Call me old fashioned, but I don't see why anyone but a search engine like google would need anything like a petabyte. You can have only so much useful information about anything. Sounds to me like, fill your garage with sh1t, build a bigger garage.
So the fact that movies have gone from 780mb (dvdrips) to 4.8gb (straight up copies) to 25gig (blu ray) doesn't bear any significance to you?
Or how about games which have gone from 1mb to installations that are upwards of 10gigs now (warhammer IIRC is 9 something).
Not to mention MS's fiasco of their Office XML format where things take up a ridiculous amount of space in comparison to open office (10mb docx vs 2.9mb open office)...it's all about the level of tech knowledge of someone that determines their space usage.
I wouldn't mind 3-4 TB, I'd split it off into about 4 partitions or raid stripe and call it a day for a while.
However consumer use is indicative of business use, so I would expect things to head towards exabyte eventually.
However consumer use is indicative of business use, so I would expect things to head towards exabyte eventually.
This is kind of my point. Do companies keep libraries of pr0n, video, music? Sure, if you're a media company you will. But say you're a plumbing distributor. You'll have the usual accounting stuff, and media for marketing, and some BS overhead, but don't tell me it adds up to a TB much less a PB.
On the other hand, if you have the extra space, it invites the usual waste in the form of archive directories for closed-out years, development junk, etc. Spinning round and round, doing nothing.
"This is kind of my point. Do companies keep libraries of pr0n, video, music? Sure, if you're a media company you will. But say you're a plumbing distributor. You'll have the usual accounting stuff, and media for marketing, and some BS overhead, but don't tell me it adds up to a TB much less a PB."
That's true for small companies but places like Digg and any site that gets a lot of comments would very quickly fill up that TB.
On the other hand, if you have the extra space, it invites the usual waste in the form of archive directories for closed-out years, development junk, etc. Spinning round and round, doing nothing.
Yep. That's exactly it. $200 today buys a 1 TB drive. $200 a few years ago bought a 1 GB drive. As the price has fallen the value of the HDD has risen relative to its cost. Those archive directories and development junk aren't being deleted because they have value. Sure, it's enough value to justify keeping them around when a 1 GB drive costs $200, but they are worth keeping around with a 1 TB drive costs that much.
They aren't "doing nothing" - they just aren't doing enough that it's worth keeping it until the price drops enough.
All of this is making the 1 TB drive considerably more valuable than the 1 GB drive, despite their original purchase price parity. This is long-tail economics at work [wired.com]. As the individual bits become worth less and less, the value in of the bits in total continues to rise, resulting in a completely new set of capabilities.
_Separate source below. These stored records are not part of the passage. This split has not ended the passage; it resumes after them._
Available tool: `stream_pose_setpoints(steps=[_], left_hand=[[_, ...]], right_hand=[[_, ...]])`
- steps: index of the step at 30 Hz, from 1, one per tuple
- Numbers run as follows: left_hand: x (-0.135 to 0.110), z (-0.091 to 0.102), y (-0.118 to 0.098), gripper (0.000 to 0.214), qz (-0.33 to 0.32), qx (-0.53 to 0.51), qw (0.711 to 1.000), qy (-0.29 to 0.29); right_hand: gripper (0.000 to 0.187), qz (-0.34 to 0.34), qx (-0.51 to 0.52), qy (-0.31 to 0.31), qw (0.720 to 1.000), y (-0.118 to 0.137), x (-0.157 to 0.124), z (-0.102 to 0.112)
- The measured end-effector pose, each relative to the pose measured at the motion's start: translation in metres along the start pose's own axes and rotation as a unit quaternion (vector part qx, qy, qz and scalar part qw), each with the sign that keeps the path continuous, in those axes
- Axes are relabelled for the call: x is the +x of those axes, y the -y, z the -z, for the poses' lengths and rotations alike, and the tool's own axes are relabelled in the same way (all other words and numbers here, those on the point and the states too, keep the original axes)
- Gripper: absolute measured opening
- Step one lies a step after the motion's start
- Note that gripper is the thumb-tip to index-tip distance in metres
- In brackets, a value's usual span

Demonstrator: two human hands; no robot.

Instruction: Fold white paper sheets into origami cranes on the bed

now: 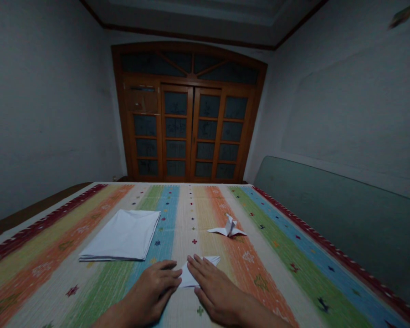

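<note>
A small folded piece of white paper (188, 279) lies on the tablecloth close in front of me, partly hidden under my fingers. My left hand (153, 288) is closed at its left edge, fingers bent and thumb below, holding that side. Across the paper's right part my right hand (214, 287) lies flat, its fingers stretched out and pressing down. The paper's pointed far right corner sticks out beyond the right fingers. Farther off to the right stands a folded white paper crane (229, 228), apart from both hands.
A stack of white paper sheets (123, 237) lies left of my hands. The striped, patterned tablecloth (99, 296) covers the table. A pale green padded-looking panel (328, 205) runs along the right side. Beyond the table are wooden doors with glass panes (191, 132).
</note>
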State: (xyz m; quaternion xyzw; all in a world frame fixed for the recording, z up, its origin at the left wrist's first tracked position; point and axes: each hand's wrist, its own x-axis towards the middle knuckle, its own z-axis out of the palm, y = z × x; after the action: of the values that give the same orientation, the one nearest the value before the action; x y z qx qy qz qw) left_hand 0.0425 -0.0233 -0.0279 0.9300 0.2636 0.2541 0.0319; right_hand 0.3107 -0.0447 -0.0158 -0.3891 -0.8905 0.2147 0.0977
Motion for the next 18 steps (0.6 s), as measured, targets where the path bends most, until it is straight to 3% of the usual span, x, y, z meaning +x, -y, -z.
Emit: stream_pose_setpoints(steps=[8, 18], left_hand=[[-0.003, 0.014, 0.012, 0.018, -0.012, -0.072, 0.997, -0.025], [0.000, 0.028, 0.001, 0.027, -0.039, -0.063, 0.997, -0.031]], right_hand=[[0.072, -0.007, 0.012, 0.030, 0.999, 0.011, -0.003, 0.013], [0.061, -0.011, 0.018, 0.018, 1.000, 0.011, -0.002, 0.016]])
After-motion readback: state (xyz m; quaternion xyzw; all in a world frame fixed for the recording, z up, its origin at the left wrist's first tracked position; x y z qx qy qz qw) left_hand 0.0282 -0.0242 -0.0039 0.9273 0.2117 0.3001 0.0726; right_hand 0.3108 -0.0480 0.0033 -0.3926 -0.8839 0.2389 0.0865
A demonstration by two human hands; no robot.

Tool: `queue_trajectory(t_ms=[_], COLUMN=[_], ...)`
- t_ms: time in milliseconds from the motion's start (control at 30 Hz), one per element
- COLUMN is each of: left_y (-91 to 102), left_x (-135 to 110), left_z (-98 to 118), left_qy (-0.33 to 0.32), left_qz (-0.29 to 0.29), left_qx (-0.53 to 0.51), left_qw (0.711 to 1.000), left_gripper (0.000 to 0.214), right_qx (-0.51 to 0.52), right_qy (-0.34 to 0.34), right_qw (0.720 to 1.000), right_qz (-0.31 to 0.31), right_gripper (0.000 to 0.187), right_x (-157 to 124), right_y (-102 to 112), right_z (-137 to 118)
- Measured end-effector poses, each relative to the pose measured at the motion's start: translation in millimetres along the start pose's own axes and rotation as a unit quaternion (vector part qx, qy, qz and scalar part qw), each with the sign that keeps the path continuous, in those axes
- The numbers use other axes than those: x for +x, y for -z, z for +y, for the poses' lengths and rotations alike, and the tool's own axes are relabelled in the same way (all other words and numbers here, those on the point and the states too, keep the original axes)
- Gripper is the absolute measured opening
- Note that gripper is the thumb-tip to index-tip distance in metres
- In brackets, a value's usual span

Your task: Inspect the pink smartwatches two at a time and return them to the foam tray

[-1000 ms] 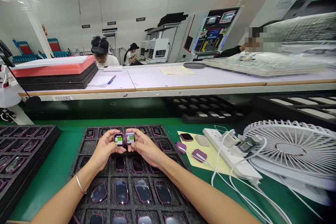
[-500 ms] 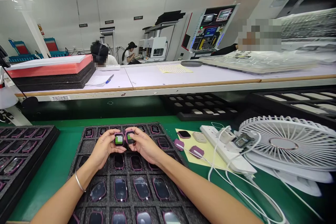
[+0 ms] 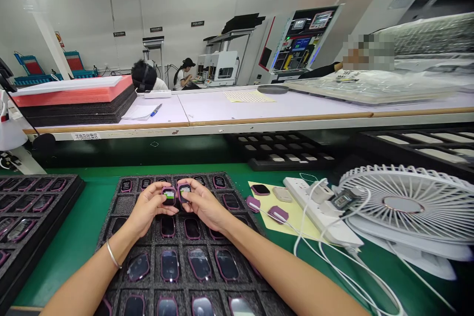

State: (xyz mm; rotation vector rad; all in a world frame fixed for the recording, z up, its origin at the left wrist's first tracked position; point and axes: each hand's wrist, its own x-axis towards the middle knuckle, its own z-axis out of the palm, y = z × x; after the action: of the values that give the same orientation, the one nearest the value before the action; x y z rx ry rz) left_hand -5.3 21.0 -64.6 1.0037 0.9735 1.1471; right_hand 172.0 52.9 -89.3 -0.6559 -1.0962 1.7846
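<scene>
Between its thumb and fingers my left hand (image 3: 150,206) grips a purple-framed smartwatch body (image 3: 169,196) with a lit screen showing a green band. Close beside it, a second lit watch body (image 3: 183,192) is pinched in my right hand (image 3: 203,204), the thumb on its screen. Both are held just above a dark foam tray (image 3: 153,240). Its compartments hold several purple-rimmed watch bodies, such as one dark-screened watch (image 3: 170,265); those at the far row show lit text. My hands and forearms hide some of the compartments.
Another foam tray (image 3: 70,196) of watches lies at left. To the right are a yellow sheet (image 3: 255,188) with watch pieces, a white power strip (image 3: 314,212) with cables, and a white fan (image 3: 403,205). A raised shelf (image 3: 207,108) runs across; people sit beyond it.
Both watch screens have changed, with less green and more white showing. The thumbs have shifted slightly over the screens. Both watches stay in my hands.
</scene>
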Motion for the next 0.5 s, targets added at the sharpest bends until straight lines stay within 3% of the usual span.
queue_trajectory(t_ms=[500], left_y=[0.2], left_x=[0.6], left_z=[-1.5], left_qy=[0.002], left_qz=[0.000], left_qx=[0.001], left_qw=[1.000], left_gripper=[0.040], right_qx=[-0.006], right_qy=[-0.006], right_qw=[1.000], right_qz=[0.004], right_gripper=[0.035], right_x=[0.3], right_y=[-0.2], right_z=[0.6])
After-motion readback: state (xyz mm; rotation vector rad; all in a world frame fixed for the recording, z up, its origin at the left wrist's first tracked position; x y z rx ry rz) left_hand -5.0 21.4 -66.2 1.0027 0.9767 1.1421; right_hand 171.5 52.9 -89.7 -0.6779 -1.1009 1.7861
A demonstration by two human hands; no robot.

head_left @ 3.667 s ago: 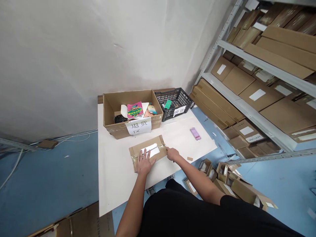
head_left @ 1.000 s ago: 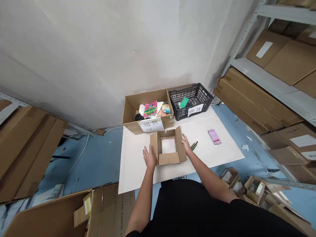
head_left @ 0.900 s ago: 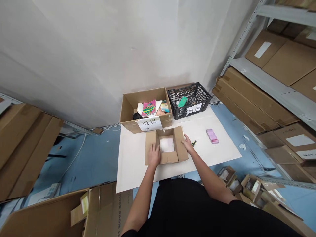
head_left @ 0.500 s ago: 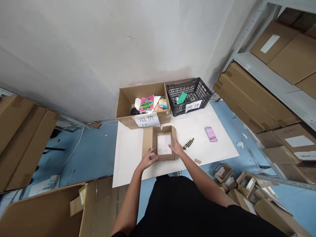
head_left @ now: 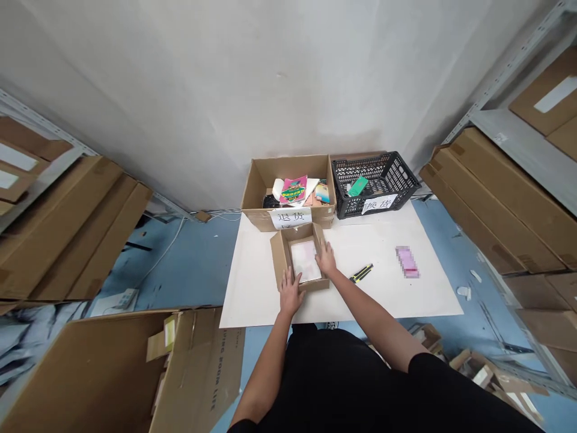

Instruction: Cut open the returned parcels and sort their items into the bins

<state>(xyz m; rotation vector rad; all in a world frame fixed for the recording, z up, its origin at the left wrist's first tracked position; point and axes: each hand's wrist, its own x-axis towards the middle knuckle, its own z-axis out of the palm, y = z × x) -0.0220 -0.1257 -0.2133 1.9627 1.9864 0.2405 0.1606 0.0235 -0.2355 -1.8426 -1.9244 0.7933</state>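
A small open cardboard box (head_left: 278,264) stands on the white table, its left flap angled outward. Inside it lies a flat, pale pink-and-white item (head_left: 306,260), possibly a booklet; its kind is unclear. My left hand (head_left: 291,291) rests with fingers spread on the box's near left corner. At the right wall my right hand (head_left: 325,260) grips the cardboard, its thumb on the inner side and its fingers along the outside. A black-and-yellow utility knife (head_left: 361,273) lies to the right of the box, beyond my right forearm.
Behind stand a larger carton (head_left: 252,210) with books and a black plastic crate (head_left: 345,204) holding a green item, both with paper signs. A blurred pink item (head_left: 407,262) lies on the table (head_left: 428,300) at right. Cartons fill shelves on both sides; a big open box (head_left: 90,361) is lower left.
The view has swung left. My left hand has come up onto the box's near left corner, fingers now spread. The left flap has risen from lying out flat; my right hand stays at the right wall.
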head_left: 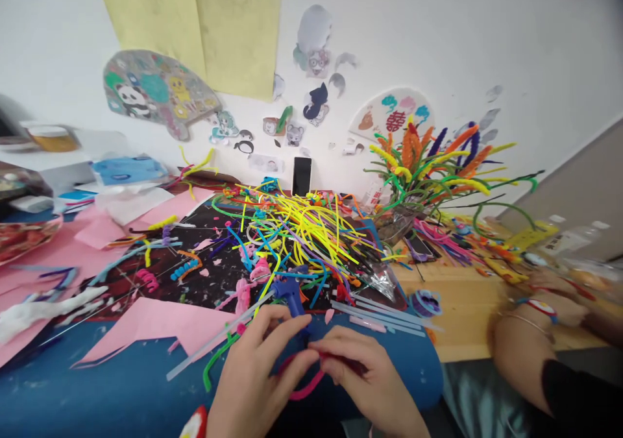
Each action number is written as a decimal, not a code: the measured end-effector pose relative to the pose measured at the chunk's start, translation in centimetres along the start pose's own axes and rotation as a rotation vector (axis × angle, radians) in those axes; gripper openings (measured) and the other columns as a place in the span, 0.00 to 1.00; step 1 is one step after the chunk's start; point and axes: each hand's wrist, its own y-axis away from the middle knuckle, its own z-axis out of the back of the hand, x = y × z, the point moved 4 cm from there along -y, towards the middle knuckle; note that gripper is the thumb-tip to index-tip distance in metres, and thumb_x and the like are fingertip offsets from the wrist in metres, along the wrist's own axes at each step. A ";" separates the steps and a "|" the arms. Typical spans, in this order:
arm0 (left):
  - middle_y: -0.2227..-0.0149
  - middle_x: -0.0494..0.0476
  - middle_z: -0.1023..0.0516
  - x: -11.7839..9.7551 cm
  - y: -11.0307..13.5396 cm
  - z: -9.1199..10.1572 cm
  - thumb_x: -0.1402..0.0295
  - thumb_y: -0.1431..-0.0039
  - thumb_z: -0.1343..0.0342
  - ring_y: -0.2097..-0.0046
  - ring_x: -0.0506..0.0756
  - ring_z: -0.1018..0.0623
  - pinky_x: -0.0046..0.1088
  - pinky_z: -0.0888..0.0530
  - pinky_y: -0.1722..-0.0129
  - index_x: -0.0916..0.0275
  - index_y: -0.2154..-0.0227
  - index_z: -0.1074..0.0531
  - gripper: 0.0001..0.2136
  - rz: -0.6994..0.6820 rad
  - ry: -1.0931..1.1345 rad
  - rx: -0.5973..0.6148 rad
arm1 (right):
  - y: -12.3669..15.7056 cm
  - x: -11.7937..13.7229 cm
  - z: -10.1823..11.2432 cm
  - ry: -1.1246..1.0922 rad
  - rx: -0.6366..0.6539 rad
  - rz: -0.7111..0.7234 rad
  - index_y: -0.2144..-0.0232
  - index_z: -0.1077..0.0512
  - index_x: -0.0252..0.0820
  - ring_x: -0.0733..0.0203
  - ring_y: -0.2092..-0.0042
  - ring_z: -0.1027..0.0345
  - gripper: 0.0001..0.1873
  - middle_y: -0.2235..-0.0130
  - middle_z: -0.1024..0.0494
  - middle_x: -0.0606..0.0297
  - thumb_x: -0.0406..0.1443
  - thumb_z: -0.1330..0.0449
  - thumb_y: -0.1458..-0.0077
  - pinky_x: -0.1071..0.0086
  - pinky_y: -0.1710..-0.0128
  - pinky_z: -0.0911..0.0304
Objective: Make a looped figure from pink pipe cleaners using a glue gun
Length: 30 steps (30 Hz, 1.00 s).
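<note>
My left hand (257,373) and my right hand (370,376) meet low in the middle of the view, over the blue table cover (97,392). Both pinch a pink pipe cleaner (306,389), which curves in a loop beneath the fingers. A blue glue gun (292,295) lies just beyond my fingertips, and clear glue sticks (374,315) lie to its right. A green pipe cleaner (217,360) rests left of my left hand.
A big tangle of yellow and coloured pipe cleaners (302,230) covers the black mat. Pink paper sheets (160,324) lie at left. A bouquet of pipe cleaner flowers (433,159) stands at the back right. Another person's hands (535,315) work at the right edge. A phone (302,175) leans against the wall.
</note>
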 end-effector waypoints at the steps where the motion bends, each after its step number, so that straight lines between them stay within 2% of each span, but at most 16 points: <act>1: 0.64 0.56 0.21 0.4 -0.1 -0.3 0.64 0.36 0.44 0.66 0.52 0.20 0.22 0.25 0.67 0.57 0.60 0.22 0.08 0.062 0.060 0.092 | -0.1 0.0 0.1 0.010 0.030 0.005 0.58 0.20 0.49 0.64 0.67 0.27 0.10 0.66 0.21 0.66 0.34 0.40 0.39 0.72 0.67 0.31; 4: 0.71 0.52 0.21 1.3 0.2 -1.7 0.64 0.33 0.49 0.69 0.51 0.23 0.21 0.29 0.69 0.59 0.70 0.24 0.12 0.255 0.257 0.318 | -0.3 0.1 0.5 0.043 -0.014 0.028 0.63 0.21 0.46 0.63 0.64 0.27 0.06 0.66 0.21 0.66 0.33 0.39 0.39 0.71 0.62 0.31; 8: 0.79 0.47 0.33 1.3 1.2 -3.3 0.56 0.31 0.57 0.77 0.49 0.33 0.22 0.35 0.76 0.59 0.73 0.34 0.18 0.481 0.504 0.388 | -0.4 -0.1 0.3 0.090 0.007 0.092 0.68 0.28 0.45 0.64 0.64 0.29 0.06 0.68 0.23 0.67 0.33 0.42 0.38 0.71 0.63 0.32; 10: 0.79 0.46 0.37 1.1 1.6 -3.8 0.54 0.31 0.59 0.79 0.49 0.37 0.23 0.37 0.79 0.59 0.71 0.35 0.17 0.526 0.601 0.416 | -0.5 -0.4 0.3 0.108 -0.001 0.124 0.68 0.30 0.45 0.63 0.64 0.29 0.07 0.67 0.24 0.67 0.33 0.44 0.37 0.67 0.58 0.32; 12: 0.77 0.46 0.36 0.9 2.0 -4.3 0.55 0.32 0.56 0.79 0.49 0.37 0.23 0.38 0.80 0.58 0.70 0.34 0.16 0.519 0.625 0.452 | -0.7 -0.9 0.5 0.122 -0.038 0.132 0.68 0.31 0.45 0.62 0.62 0.29 0.07 0.66 0.24 0.66 0.33 0.44 0.37 0.64 0.54 0.32; 15: 0.76 0.48 0.34 1.0 2.4 -5.3 0.54 0.33 0.54 0.76 0.49 0.37 0.22 0.40 0.79 0.60 0.73 0.33 0.17 0.530 0.634 0.490 | -0.7 -1.2 0.4 0.149 -0.070 0.134 0.67 0.31 0.46 0.62 0.62 0.29 0.05 0.66 0.25 0.67 0.33 0.43 0.38 0.65 0.55 0.32; 17: 0.76 0.49 0.35 1.4 2.6 -6.1 0.51 0.33 0.55 0.75 0.49 0.37 0.22 0.40 0.79 0.60 0.73 0.33 0.19 0.616 0.702 0.428 | -0.5 -1.0 0.5 0.243 -0.186 0.148 0.63 0.30 0.47 0.60 0.59 0.29 0.03 0.63 0.25 0.66 0.32 0.41 0.40 0.64 0.54 0.32; 20: 0.76 0.47 0.37 1.9 2.7 -7.1 0.45 0.38 0.50 0.76 0.47 0.39 0.20 0.41 0.79 0.61 0.71 0.34 0.21 0.773 0.886 0.248 | 0.6 0.0 0.9 0.455 -0.533 0.208 0.61 0.27 0.47 0.57 0.54 0.30 0.08 0.58 0.26 0.62 0.31 0.37 0.44 0.63 0.53 0.34; 21: 0.76 0.45 0.39 2.0 2.7 -7.4 0.44 0.40 0.49 0.76 0.46 0.40 0.19 0.41 0.79 0.61 0.71 0.34 0.22 0.811 0.945 0.203 | 1.0 0.3 0.8 0.484 -0.600 0.227 0.63 0.27 0.47 0.57 0.56 0.30 0.07 0.59 0.26 0.62 0.31 0.37 0.44 0.64 0.54 0.34; 22: 0.77 0.45 0.40 2.0 2.7 -7.6 0.43 0.42 0.47 0.77 0.46 0.41 0.19 0.41 0.80 0.61 0.72 0.34 0.23 0.843 0.989 0.165 | 1.1 0.4 0.6 0.473 -0.609 0.235 0.64 0.26 0.47 0.58 0.59 0.30 0.06 0.62 0.25 0.64 0.30 0.38 0.43 0.65 0.56 0.33; 24: 0.75 0.47 0.35 2.3 3.1 -7.9 0.41 0.47 0.43 0.76 0.46 0.37 0.18 0.38 0.80 0.61 0.70 0.32 0.24 0.904 1.006 0.075 | 1.0 0.3 0.0 0.365 -0.488 0.210 0.63 0.25 0.47 0.61 0.64 0.29 0.06 0.67 0.24 0.66 0.31 0.39 0.43 0.68 0.62 0.31; 26: 0.68 0.53 0.27 2.8 4.0 -8.0 0.40 0.52 0.39 0.71 0.49 0.30 0.20 0.32 0.78 0.60 0.62 0.27 0.27 0.966 0.959 -0.025 | 0.7 0.0 -0.7 0.262 -0.352 0.153 0.58 0.24 0.47 0.62 0.66 0.28 0.10 0.67 0.23 0.67 0.31 0.38 0.43 0.70 0.64 0.30; 27: 0.65 0.55 0.25 3.0 4.4 -8.1 0.40 0.52 0.39 0.67 0.51 0.27 0.21 0.30 0.76 0.60 0.58 0.26 0.29 0.993 0.934 -0.063 | 0.5 -0.2 -1.0 0.237 -0.323 0.132 0.57 0.24 0.47 0.62 0.65 0.27 0.12 0.66 0.22 0.67 0.31 0.38 0.44 0.71 0.64 0.29; 29: 0.64 0.56 0.24 3.2 5.2 -8.5 0.41 0.49 0.41 0.65 0.53 0.25 0.23 0.28 0.75 0.59 0.55 0.25 0.28 1.022 0.925 -0.073 | 0.3 -0.4 -1.3 0.234 -0.338 0.109 0.56 0.24 0.47 0.62 0.64 0.26 0.15 0.65 0.22 0.66 0.29 0.39 0.45 0.72 0.63 0.28; 30: 0.66 0.55 0.24 3.2 5.4 -8.7 0.41 0.46 0.44 0.67 0.53 0.26 0.23 0.28 0.76 0.60 0.56 0.25 0.28 1.029 0.939 -0.049 | 0.3 -0.5 -1.4 0.244 -0.363 0.102 0.56 0.23 0.48 0.62 0.63 0.26 0.15 0.65 0.22 0.66 0.28 0.39 0.45 0.72 0.63 0.28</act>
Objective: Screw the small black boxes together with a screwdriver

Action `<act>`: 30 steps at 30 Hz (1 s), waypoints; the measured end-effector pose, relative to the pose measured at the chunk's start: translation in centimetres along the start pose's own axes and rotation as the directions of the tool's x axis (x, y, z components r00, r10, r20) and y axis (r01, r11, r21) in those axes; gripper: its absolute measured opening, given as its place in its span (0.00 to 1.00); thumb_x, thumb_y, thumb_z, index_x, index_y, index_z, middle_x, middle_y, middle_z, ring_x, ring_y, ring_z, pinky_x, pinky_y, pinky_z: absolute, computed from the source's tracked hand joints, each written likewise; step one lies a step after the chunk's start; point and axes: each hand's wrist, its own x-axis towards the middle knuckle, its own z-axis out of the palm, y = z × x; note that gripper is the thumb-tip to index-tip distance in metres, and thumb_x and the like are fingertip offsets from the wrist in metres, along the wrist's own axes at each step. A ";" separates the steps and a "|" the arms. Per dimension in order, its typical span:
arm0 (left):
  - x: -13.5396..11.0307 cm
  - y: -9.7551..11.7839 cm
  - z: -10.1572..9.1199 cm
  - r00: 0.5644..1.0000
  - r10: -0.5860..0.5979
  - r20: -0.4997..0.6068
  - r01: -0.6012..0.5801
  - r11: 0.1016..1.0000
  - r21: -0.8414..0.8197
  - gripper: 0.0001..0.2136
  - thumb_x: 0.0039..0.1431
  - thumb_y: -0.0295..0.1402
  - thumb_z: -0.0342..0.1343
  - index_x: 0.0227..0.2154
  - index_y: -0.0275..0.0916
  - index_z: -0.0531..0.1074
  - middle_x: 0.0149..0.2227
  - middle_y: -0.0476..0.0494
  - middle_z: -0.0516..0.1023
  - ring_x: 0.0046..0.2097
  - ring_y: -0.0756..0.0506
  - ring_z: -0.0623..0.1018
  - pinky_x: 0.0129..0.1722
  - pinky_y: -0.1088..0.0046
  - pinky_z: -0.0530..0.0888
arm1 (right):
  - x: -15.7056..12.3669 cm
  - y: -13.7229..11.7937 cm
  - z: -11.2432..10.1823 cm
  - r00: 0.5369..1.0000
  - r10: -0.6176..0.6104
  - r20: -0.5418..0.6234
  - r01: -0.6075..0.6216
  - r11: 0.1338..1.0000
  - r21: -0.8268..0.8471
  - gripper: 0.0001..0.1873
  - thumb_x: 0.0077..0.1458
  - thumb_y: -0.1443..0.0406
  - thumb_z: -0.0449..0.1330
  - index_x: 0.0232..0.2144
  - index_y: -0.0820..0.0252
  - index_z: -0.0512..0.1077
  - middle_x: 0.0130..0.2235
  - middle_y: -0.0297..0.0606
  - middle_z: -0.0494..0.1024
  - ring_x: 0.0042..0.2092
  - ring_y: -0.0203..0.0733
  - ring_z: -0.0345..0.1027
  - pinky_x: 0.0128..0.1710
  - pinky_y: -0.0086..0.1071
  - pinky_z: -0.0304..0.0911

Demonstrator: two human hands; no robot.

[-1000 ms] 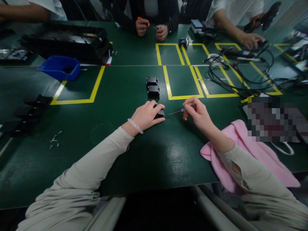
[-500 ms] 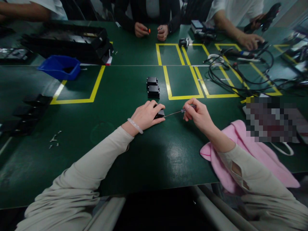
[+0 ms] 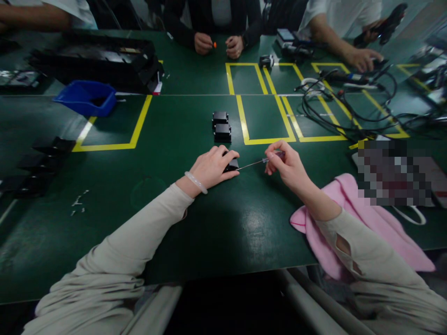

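My left hand rests on the green table with its fingers wrapped over a small black block, pinning it down. My right hand pinches a thin screwdriver by its handle. The metal shaft lies nearly flat and its tip meets the right side of the block. Two more black blocks sit just beyond my left hand, one behind the other. A white bracelet circles my left wrist.
A pink cloth lies under my right forearm. Yellow tape boxes mark the table. A blue bin and black trays stand at the far left, tangled cables at the far right. Other people's hands work across the table.
My own hands have hardly moved. The person opposite has lowered the hand that holds a small orange item.
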 end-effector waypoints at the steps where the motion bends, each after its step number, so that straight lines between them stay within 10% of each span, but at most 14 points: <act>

My DVR is an excellent example of this - it's a thorough change in the way that I watch television. Suddenly, it's a family event that we can all share, because when I want to comment, I can just hit pause, and share my thought. Nothing's lost, if needed we can just hit rewind a bit, and suddenly, instead of being annoyed at my daughter for wanting to comment on a point during a televised debate, I'm excited and interested! No more SHUSHSTing at my family, it's now a much more shared experience.
The price of nonlinear access media has dropped so incredibly that marginal-value bits (like video) are suddenly cheap enough to make it all possible.
While most companies don't need to keep this level of data, there are a number who do.
Think of banks and credit card companies who need to store every transaction that happens on their cards. Or supermarkets who store a record of every item anyone purchases. There are a number of business's who need to store hundreds of billions of transactions.
So the fact that movies have gone from 780mb (dvdrips) to 4.8gb (straight up copies) to 25gig (blu ray) doesn't bear any significance to you?
Are people actually storing BD movies on their hard drives these days? In BitTorrent land, movies are still only a gig or so, even the ones ripped from BD, as they always use a better codec like h264 or Xvid, rather than the ridiculously obsolete MPEG2.
Not to mention MS's fiasco of their Office XML format where things take up a ridiculous amount of space in comparison
And i'd also be worried about losing a PB all at once. There are TB drives at my local Best Buy, but that's a lot to lose at once. i'd rather split my files and programs between two or more smaller drives (and have a RAID).
This might be going slightly offtopic but yeah I've noticed that with the increases in data size, an increase in backup awareness and redundancy has been percolating down even to the home users.
For example, recently I set up a mirrored drive system for my stepdad for his home photos (which are somewhere in the 200GB range as he is semi-professional) just in case one drive goes out. Also I've been looking at a cheap DVD Autoload backup option. Any ideas there from the Slashdot crowd?
Also I've been looking at a cheap DVD Autoload backup option. Any ideas there from the Slashdot crowd?
Backup 200GB+ of data to DVD's? Are you mad? That's 25-50 disks just for the initial backup, and you probably want twice that to handle discs going bad.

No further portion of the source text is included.